A scanner, a printer and something like Inkscape to produce clear, correct and reproducable vector drawings are necessary unless you plan to drive yourself crazy. A CAD software or Blender plus the unfolding add-on will speed up the work enormously.
Doing anything will generally start with research and sketching in pencils or one of them fancy drawing tablets. From that you derive the patterns that are actually going to be transfered to the material you´re going to work with.
Cutting out the parts takes the usual tools - hobby knives, micro saws, cutting shears (oh lordy, these are heaven-sent if you just need to cut consistent straight lines around the outsides of a piece), pipe cutters, punches, drill bits, files and sanding sticks.

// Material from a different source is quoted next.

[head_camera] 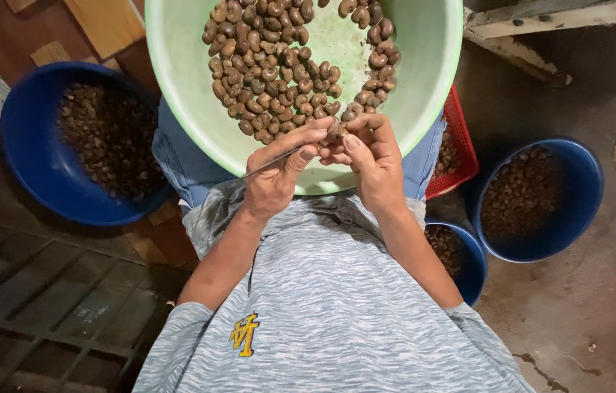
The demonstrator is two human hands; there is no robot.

There´s generally an order to where to cut first in order to deform the sheeth plastic the least, but that´s not something that can be generalized.
If you got a CNC that can work with sheeth material, then most of those tools will become supplementary though.
Assembly mostly requires you to be able to get pieces close to square and there are probably dozend solutions to that. What it ususally takes is a level surface and some precise squares plus something to hold parts in place.
Personally, I use a metal plate, metal squares and a bunch of cube magnets to hold everything, but tape and various clamps are always handy too.
Less of an issue if you´re using a 3D printer instead of assembling your pieces from sheeth material though.